Wednesday, August 06, 2008

Lost Productivity of the 21st Century: Internet Vices

This week I'm participating in an all-week teaching workshop/class. Like most all-day professional development events, about two hours into the first day, I was feeling like I had voluntarily signed up - and paid - for Snoozefest 2k8. To top off the uncomfortableness of boredom, my stomach started fiercely growling at around 11:00 A.M. and continued to do so with high frequency until class let out at 5:00 P.M. Basically, I spent almost the entire day going between complete and utter boredom and my own fits of giggling that would ensue after my intestines would seemingly erupt and give birth to an alien child during a moment of quiet work time.

Luckily, since this professional development is technically a one-week, 50-hour course, we are allowed to bring our laptops to "take notes." What a big 21st century "PHEW!" Furthermore, after about a half hour of uninformed teacher anxiety on the first morning, the session leaders finally relieved the locked-up tension in the room and gave us the wireless guest log-in and password. Even though the boredom had hardly begun, when I was given that precious password, I felt like Mary must have felt upon learning the truth behind the immaculate conception. THANK GOD. No, seriously, thank you, God; you know how much I cannot live without the Internet. Anyway, upon being given access to the wireless highway of information, I proceeded to commence upon my normal daily Internet routine: Gmail, Washington Post, TNG, NY Times, [omitted for the purpose of maintaining dignity], our own Jenny Miller's other internet entertainment, and then music blog, music blog, music blog. Finally, my friend sitting next to me commented, "Wow, you check a lot of blogs."

Ah, caught in the act; lotion still on my hand. "Uh, yeah," I said, "I guess I do." I mean, mind you, the first part my routine is pretty quick - badda bing, badda boom - I've checked the news, my e-mail and the new stories up on TNG. The latter part, though, has become a time consuming, unstoppable, and greedy e-habit. Given the right time block or inability to fall asleep, I can spend more than an hour or two at a time hopping from music blog to music blog, gathering handfuls of songs along the way. It's so easy, and they all link to other music blogs.

You see, I love music blogs for multiple reasons. Firstly, I admire that the people who write them are so dedicated to finding cool tunes for all to enjoy. And second, they are easy to use, and once you find your favorites you are pretty much guaranteed a weekly supply of fresh songs to keep your gym trips from going stale. Be warned, however, that if and once you find your favorites, you will be unable to stop checking them on a daily, if not more frequent, basis.

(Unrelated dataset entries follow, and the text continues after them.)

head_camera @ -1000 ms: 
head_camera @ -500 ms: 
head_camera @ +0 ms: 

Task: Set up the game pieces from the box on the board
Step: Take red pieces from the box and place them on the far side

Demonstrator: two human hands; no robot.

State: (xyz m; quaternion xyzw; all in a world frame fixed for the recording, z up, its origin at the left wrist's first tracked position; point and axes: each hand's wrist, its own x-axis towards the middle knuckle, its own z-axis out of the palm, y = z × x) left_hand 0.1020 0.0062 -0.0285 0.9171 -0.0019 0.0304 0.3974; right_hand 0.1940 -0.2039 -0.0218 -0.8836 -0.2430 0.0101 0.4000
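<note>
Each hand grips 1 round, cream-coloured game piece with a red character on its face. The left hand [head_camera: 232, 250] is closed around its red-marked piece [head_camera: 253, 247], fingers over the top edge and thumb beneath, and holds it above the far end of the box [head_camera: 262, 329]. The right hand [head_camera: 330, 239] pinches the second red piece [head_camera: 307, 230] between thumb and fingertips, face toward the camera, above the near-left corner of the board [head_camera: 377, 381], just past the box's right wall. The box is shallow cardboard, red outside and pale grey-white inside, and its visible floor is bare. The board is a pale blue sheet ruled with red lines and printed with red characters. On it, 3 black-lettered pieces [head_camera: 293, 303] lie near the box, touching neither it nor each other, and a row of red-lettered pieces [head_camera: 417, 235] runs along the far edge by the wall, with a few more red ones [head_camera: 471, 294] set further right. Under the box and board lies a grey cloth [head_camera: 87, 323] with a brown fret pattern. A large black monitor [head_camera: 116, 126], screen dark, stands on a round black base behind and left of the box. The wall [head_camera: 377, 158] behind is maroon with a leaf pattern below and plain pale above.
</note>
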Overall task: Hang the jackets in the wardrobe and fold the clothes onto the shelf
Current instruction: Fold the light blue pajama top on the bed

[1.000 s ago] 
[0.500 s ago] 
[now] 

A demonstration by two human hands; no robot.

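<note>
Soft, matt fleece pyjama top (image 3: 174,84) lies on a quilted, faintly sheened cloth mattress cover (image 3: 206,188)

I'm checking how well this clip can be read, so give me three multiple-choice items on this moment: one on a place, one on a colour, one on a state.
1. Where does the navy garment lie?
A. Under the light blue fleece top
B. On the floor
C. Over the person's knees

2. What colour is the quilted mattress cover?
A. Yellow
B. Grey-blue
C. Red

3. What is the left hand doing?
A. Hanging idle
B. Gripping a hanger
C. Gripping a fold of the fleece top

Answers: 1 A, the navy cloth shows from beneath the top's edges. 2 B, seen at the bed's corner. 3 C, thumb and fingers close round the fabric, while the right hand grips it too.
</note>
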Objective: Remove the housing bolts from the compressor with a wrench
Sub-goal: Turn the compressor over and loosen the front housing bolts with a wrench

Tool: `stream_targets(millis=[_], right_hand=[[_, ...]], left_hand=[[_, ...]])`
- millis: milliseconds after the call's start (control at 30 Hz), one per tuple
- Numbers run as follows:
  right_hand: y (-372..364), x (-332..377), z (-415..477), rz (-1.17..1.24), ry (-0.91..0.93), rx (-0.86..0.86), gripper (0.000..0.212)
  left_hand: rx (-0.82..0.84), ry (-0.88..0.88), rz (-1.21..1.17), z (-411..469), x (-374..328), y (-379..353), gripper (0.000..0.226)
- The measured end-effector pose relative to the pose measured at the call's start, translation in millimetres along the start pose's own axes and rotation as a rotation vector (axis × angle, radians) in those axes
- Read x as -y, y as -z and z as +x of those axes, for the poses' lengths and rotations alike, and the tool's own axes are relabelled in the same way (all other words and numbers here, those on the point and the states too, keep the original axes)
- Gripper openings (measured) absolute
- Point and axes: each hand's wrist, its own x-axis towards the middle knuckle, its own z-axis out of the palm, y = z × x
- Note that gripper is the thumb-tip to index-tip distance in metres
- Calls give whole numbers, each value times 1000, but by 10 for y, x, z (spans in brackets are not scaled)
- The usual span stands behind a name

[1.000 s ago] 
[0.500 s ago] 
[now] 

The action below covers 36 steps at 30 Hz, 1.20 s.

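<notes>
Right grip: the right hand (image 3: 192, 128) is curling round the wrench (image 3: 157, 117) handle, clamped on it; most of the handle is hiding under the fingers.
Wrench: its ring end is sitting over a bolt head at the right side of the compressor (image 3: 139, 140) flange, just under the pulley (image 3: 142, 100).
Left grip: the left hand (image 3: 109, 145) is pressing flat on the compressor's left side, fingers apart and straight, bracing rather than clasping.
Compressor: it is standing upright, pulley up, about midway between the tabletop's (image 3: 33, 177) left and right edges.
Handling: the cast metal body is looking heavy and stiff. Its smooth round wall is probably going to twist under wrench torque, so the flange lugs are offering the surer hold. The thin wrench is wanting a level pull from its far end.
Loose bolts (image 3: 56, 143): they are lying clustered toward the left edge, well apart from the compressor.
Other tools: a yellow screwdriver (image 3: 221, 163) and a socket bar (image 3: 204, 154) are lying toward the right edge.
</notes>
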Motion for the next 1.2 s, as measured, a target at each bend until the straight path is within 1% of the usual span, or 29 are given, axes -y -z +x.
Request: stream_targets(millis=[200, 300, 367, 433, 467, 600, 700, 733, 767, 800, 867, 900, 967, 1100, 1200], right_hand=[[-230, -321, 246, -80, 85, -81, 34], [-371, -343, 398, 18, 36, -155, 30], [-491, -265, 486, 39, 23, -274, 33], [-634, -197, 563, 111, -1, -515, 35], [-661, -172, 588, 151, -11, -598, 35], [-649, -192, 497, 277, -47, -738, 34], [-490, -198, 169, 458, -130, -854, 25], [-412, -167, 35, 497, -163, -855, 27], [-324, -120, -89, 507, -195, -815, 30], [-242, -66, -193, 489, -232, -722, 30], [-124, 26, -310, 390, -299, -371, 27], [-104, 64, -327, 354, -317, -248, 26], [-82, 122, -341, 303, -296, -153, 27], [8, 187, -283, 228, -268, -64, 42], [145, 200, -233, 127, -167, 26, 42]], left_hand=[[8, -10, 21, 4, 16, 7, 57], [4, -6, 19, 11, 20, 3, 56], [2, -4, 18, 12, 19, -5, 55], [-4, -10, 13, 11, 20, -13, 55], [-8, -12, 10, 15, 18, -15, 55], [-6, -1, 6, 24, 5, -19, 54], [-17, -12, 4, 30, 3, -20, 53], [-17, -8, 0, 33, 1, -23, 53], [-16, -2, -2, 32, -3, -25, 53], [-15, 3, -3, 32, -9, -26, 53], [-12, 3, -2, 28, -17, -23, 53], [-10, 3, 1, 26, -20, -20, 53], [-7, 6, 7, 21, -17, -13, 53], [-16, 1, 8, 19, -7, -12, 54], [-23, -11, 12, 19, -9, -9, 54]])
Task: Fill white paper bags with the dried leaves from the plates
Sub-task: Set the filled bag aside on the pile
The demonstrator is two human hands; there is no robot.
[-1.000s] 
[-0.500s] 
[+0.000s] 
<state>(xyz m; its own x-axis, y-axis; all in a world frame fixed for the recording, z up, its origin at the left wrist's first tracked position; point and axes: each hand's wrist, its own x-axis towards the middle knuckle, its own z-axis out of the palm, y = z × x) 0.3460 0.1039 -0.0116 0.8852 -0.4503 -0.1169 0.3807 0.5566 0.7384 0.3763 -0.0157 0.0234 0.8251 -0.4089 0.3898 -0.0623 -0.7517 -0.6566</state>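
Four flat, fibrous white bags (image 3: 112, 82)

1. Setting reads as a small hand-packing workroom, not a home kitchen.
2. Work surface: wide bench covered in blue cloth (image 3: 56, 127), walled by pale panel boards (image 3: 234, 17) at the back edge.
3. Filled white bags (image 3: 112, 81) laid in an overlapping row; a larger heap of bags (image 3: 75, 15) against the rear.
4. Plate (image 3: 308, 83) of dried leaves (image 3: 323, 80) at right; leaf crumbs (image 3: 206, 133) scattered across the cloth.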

My music blog obsession has been further fueled by my rather recent other obsession: The Hype Machine - a radio-ish site that pulls together a bunch of songs from music blogs all over the net. Although hypem.com can leave you listening to the occassional WTF song, and despite the fact that the "popular" section has been overrun by every remix of the summer, it's still worthy of your internet interest. E
ach song that has been conglomerated also has a link to the post from which it originally came; this feature has proven fatal to my productivity.

So, those are my internet "vices" - a whole slew of music blogs that I can't stop scavenging from, and hypem.com...and, oh, yes, the "omitted for dignity" for-shame blog (okay, it's bitchy gossip and might rhyme with Herez Pilton). Oh, right, I also read missed connections an embarrassing amount. While mindlessly perusing all these vice-sites, though, I often wonder what other people's internet obsessions/vices are. Which websites to do you and your refresh button single-handedly keep on the web? Which blogs sometimes get questionably more attention than your significant other? Most important, does anyone still use e-Bay?

Oh, and if you are feeling like it's time to pick up a new bad habit, try this site.

2 comments:

Andrew Pendleton said...

Have you considered using an RSS feed reader, like Google Reader? If you follow lots of blogs, it'll save you from having to constantly visit and refresh all of the blog pages to see if there's new stuff, so you'll be able to pack a lot more reading into any given time-wasting-period.

meichler said...

I just heard online that productivity amongst US workers is up 2.something% this year. Who woulda thought, with all these distractions!